EXERCISE OBJECTIVE:
Return, with both end lines included, exactly what the data below holds from the line with "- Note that" through the line with "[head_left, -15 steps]", though not the pictures.

ENTRIES PROVIDED:
§ §

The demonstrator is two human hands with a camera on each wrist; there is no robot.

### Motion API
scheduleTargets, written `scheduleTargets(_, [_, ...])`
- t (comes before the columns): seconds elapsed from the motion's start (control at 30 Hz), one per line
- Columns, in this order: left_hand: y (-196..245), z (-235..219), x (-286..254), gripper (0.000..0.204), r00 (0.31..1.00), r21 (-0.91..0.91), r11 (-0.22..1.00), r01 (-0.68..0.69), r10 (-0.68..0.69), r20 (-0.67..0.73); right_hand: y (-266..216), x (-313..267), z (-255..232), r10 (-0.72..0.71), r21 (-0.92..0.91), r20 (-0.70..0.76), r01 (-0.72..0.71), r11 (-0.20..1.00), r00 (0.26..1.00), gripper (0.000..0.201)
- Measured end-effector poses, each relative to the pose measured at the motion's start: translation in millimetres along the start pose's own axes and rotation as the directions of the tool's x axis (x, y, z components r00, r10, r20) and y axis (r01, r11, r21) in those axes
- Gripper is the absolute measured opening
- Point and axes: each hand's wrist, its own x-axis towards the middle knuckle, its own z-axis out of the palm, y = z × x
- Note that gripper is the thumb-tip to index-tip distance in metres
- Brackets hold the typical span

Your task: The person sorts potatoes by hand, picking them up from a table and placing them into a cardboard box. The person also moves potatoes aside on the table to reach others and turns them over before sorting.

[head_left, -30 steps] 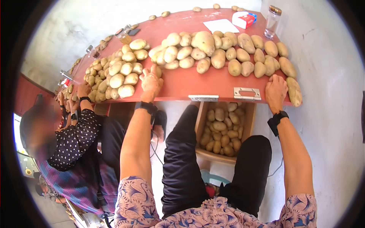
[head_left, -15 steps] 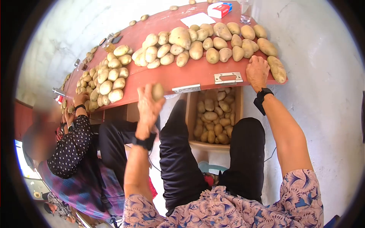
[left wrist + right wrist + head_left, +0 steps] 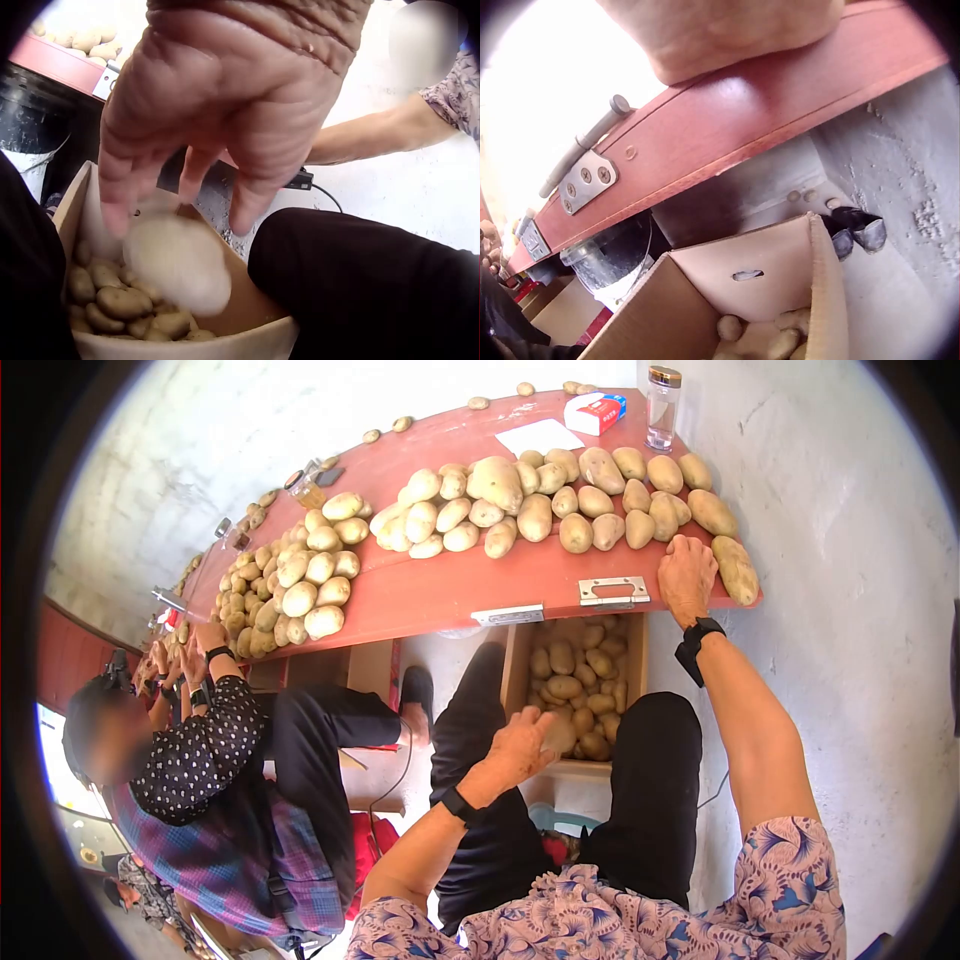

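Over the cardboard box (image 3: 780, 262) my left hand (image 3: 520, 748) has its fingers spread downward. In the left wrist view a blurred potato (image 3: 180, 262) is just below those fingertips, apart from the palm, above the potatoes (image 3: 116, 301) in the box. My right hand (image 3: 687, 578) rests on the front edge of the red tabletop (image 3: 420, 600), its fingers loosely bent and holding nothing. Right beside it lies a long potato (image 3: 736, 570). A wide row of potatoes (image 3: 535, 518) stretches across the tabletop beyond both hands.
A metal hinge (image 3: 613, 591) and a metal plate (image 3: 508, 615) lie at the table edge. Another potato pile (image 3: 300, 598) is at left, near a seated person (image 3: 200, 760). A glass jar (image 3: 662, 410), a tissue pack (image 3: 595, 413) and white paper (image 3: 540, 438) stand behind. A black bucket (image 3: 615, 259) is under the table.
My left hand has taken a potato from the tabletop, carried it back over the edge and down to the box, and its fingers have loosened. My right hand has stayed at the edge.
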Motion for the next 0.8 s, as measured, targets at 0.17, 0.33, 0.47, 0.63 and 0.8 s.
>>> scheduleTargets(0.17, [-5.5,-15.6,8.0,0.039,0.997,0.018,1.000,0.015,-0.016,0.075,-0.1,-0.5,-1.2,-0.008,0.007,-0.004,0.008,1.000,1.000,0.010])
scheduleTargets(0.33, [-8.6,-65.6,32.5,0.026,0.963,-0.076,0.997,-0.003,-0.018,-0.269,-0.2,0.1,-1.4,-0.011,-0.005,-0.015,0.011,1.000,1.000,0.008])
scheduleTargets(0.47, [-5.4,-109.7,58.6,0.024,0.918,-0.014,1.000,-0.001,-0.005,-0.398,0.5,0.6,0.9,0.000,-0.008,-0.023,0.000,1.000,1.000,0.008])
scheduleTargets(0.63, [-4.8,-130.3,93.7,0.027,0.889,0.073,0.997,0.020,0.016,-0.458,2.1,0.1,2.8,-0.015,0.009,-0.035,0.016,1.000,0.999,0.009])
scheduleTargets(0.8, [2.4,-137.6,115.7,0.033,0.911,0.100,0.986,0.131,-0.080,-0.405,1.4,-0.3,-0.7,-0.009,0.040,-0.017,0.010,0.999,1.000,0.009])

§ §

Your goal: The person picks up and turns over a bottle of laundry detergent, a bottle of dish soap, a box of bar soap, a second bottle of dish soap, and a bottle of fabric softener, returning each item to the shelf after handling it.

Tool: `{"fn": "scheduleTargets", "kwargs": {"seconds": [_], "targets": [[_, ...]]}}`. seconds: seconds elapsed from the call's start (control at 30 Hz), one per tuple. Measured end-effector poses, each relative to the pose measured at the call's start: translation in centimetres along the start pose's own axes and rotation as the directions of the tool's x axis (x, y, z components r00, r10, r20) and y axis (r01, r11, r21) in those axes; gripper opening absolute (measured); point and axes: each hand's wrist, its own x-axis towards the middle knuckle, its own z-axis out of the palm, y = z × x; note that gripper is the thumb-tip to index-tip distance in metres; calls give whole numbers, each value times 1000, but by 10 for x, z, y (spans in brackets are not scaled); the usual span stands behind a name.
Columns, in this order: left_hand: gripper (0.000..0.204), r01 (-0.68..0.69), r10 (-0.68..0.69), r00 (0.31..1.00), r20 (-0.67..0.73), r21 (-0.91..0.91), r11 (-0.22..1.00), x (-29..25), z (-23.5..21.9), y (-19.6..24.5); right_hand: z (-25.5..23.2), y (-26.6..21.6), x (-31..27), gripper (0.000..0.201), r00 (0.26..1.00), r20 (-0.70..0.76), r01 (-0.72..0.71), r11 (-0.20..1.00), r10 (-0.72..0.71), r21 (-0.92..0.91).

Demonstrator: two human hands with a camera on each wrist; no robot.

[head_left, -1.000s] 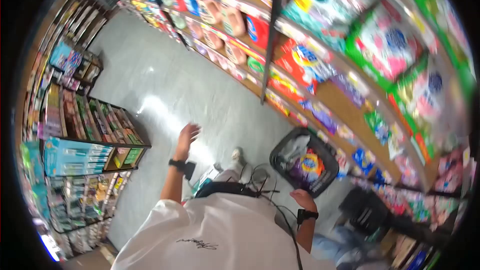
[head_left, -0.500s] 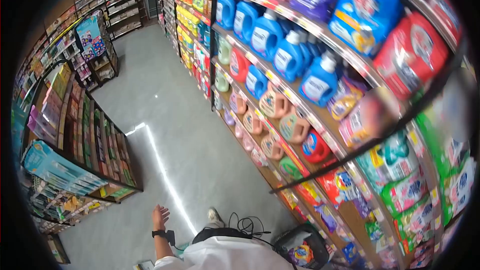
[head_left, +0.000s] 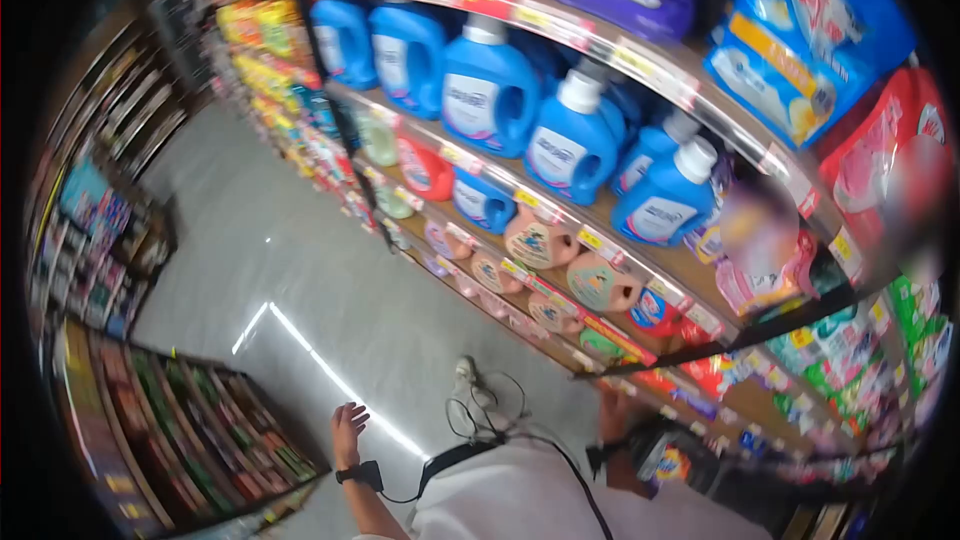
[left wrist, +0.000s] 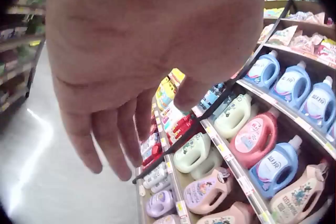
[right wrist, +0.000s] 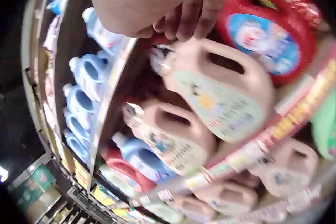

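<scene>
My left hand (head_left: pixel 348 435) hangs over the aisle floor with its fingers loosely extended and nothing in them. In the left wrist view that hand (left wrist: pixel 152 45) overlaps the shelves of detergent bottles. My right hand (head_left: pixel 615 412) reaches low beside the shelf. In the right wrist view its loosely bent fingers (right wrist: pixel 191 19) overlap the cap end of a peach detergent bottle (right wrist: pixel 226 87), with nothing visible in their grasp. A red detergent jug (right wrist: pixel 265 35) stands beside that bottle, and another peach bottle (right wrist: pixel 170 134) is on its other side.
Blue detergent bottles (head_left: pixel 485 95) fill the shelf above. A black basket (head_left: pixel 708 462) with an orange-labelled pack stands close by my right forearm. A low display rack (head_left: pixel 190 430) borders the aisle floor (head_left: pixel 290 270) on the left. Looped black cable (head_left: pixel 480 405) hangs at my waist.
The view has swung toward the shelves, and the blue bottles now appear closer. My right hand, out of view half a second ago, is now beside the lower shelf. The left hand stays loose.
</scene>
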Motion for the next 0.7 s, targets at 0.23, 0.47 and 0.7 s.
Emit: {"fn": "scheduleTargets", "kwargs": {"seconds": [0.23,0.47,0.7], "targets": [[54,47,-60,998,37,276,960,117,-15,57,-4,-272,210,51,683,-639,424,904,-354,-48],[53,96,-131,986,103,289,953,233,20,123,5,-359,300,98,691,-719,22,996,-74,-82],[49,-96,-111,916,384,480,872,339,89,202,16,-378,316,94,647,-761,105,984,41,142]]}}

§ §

SOLUTION BELOW:
- Note that gripper is the thumb-tip to index-tip distance in metres
- Brackets hold the typical span

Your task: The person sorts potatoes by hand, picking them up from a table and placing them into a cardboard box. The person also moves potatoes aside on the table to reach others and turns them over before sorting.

[head_left, -30 steps] 
[head_left, -15 steps] 

No more output is required for the exercise.